• What the task asks: Copy each line from the listing below where the word "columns" shows up.

════════

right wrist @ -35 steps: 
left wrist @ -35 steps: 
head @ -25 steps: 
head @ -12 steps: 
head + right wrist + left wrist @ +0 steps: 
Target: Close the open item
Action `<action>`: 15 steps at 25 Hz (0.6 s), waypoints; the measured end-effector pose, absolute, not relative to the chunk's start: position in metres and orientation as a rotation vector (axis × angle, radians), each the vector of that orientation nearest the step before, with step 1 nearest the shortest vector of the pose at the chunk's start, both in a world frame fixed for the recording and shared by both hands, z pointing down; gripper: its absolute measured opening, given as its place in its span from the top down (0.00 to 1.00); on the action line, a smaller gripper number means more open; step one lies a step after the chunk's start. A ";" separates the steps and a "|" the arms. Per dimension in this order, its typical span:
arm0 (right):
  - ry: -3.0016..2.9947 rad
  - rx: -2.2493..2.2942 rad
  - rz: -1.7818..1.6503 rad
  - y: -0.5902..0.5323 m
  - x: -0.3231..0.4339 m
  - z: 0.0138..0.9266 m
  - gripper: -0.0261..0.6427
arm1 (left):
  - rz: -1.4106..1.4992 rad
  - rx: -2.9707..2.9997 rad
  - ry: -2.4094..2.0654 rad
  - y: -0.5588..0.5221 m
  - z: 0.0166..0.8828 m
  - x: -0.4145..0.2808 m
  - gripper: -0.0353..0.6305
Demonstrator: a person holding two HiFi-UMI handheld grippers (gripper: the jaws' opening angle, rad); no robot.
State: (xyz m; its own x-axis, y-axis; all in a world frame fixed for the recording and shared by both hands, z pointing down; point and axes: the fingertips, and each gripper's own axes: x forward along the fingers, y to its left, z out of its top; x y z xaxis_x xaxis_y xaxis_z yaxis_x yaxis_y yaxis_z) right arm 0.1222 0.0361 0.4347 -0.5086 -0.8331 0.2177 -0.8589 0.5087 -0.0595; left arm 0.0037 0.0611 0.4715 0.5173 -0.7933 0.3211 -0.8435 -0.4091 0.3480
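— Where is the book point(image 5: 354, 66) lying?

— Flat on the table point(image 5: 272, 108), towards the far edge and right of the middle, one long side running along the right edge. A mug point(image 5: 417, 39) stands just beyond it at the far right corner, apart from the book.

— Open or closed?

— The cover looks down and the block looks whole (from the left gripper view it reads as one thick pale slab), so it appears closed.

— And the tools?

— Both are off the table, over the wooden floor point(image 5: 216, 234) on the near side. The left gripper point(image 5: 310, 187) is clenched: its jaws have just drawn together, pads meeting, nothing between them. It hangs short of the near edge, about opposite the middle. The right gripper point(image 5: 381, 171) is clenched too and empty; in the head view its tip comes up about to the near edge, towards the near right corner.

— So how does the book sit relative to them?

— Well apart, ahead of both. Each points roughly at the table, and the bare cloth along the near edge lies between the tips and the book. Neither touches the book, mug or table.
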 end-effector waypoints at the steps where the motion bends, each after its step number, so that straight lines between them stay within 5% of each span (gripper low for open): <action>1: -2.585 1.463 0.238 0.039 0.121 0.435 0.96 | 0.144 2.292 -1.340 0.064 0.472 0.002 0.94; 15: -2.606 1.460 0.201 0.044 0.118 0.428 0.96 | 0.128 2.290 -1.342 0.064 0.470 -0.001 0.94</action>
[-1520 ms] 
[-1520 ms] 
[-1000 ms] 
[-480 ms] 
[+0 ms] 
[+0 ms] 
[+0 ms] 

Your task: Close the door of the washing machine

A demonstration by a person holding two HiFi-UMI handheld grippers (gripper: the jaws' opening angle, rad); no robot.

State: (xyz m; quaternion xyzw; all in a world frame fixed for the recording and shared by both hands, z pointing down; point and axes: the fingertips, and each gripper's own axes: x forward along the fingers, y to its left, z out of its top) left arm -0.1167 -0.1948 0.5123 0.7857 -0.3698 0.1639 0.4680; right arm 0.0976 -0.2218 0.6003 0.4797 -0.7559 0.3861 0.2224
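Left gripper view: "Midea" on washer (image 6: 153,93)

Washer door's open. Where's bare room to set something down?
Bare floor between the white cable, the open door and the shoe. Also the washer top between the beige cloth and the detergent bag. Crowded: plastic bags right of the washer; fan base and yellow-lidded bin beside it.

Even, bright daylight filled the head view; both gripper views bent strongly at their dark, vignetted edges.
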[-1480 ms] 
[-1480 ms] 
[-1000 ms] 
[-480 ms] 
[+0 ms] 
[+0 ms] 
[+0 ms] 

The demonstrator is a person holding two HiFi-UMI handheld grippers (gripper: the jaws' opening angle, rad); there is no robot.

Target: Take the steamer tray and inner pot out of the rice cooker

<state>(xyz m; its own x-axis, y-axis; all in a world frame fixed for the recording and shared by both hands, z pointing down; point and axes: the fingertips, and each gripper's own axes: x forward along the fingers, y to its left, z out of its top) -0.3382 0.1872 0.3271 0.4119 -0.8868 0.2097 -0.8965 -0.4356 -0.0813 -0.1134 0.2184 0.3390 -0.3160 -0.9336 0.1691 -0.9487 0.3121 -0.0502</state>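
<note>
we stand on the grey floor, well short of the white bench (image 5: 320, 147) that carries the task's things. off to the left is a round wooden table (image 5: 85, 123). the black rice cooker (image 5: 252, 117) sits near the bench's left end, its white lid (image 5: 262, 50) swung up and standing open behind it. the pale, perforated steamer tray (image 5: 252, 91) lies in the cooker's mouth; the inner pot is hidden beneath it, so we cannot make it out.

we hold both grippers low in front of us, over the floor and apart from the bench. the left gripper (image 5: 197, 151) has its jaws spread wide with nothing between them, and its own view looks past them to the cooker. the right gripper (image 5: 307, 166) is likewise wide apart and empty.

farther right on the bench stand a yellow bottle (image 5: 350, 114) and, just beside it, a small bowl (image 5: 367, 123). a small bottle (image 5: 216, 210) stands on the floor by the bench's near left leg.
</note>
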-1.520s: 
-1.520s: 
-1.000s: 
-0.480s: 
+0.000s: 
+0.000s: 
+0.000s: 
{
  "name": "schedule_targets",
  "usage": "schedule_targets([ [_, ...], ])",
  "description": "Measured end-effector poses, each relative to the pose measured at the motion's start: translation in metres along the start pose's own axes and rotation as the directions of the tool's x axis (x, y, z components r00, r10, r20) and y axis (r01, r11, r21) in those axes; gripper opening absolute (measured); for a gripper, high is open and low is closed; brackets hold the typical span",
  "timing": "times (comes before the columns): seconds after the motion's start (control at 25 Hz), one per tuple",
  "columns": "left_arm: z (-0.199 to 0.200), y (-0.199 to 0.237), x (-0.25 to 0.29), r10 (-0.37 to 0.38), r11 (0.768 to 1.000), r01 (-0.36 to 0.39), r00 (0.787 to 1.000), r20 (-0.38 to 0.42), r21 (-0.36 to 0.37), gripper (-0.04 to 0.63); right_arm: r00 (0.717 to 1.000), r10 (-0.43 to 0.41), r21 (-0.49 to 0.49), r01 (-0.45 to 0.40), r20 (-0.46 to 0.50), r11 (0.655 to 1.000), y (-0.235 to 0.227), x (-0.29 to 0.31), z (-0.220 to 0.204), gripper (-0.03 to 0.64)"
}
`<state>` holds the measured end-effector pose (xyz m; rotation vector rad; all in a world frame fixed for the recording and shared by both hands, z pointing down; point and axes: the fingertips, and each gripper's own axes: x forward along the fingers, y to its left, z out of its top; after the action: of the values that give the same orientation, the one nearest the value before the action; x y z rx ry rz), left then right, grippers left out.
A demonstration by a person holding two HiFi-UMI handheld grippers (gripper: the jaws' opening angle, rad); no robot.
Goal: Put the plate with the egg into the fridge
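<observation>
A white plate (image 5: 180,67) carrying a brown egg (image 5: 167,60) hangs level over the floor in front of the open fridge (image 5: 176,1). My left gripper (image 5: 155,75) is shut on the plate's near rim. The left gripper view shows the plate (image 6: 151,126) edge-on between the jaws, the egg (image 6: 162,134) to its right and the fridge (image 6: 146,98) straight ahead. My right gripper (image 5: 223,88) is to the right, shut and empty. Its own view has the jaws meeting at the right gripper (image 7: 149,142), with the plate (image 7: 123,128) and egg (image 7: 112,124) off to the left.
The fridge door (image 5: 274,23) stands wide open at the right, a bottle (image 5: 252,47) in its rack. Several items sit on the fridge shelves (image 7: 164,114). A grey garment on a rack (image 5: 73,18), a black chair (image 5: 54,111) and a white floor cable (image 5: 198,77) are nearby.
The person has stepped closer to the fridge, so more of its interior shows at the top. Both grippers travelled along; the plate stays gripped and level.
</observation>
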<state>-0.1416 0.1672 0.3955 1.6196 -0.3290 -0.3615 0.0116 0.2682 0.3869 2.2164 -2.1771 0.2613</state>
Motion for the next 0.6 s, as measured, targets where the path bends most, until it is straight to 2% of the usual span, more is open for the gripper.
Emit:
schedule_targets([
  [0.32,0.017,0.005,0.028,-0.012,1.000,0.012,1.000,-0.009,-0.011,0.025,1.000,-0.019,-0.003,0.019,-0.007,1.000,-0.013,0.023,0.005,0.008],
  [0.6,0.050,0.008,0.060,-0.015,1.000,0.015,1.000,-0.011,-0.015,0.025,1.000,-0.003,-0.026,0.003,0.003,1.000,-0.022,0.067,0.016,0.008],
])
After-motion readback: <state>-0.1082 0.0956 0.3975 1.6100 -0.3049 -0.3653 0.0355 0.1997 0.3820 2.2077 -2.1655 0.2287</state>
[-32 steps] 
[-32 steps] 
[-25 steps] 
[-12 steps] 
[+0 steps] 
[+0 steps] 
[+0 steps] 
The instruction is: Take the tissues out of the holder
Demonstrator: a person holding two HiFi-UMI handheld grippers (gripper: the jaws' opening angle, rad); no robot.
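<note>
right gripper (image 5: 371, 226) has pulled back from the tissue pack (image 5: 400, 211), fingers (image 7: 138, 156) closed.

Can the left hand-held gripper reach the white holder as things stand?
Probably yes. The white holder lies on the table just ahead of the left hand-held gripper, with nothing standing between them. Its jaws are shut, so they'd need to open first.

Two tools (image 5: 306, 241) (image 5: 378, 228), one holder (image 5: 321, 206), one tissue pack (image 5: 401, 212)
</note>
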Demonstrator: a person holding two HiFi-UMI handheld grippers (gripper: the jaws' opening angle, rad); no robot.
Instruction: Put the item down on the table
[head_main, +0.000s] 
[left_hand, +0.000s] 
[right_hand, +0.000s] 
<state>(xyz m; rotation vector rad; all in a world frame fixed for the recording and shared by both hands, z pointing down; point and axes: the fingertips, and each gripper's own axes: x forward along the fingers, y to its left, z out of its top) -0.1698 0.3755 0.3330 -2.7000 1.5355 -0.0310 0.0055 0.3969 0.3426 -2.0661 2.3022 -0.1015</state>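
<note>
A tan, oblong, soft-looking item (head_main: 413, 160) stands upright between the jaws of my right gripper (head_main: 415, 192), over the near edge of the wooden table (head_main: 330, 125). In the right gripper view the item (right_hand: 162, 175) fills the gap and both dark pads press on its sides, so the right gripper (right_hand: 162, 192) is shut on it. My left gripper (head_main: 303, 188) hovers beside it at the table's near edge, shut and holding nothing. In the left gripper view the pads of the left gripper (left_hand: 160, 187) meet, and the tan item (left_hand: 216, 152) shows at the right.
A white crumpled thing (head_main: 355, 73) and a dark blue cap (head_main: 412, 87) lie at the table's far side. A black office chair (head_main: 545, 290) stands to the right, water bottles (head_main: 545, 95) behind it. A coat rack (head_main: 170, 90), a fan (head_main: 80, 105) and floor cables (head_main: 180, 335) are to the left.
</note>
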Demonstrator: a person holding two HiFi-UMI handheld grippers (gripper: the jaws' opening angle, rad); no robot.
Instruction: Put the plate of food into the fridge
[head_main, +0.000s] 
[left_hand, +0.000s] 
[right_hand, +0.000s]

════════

• Solution to this task:
  "timing": "times (comes before the columns): seconds after the motion's start (control at 25 Hz), one per tuple",
  "columns": "left_arm: z (-0.199 to 0.200), y (-0.199 to 0.237), x (-0.25 to 0.29), r10 (-0.37 to 0.38), r11 (0.768 to 1.000), r01 (-0.36 to 0.39), r00 (0.787 to 1.000), r20 (-0.38 to 0.42), r21 (-0.36 to 0.37), gripper (-0.04 to 0.63); right_arm: r00 (0.717 to 1.000), r10 (-0.43 to 0.41), r21 (-0.49 to 0.49), r01 (-0.45 to 0.40), r20 (-0.46 to 0.50), r11 (0.655 to 1.000), y (-0.235 to 0.227), x (-0.29 to 0.31), z (-0.220 to 0.204), gripper (-0.03 to 0.64)"

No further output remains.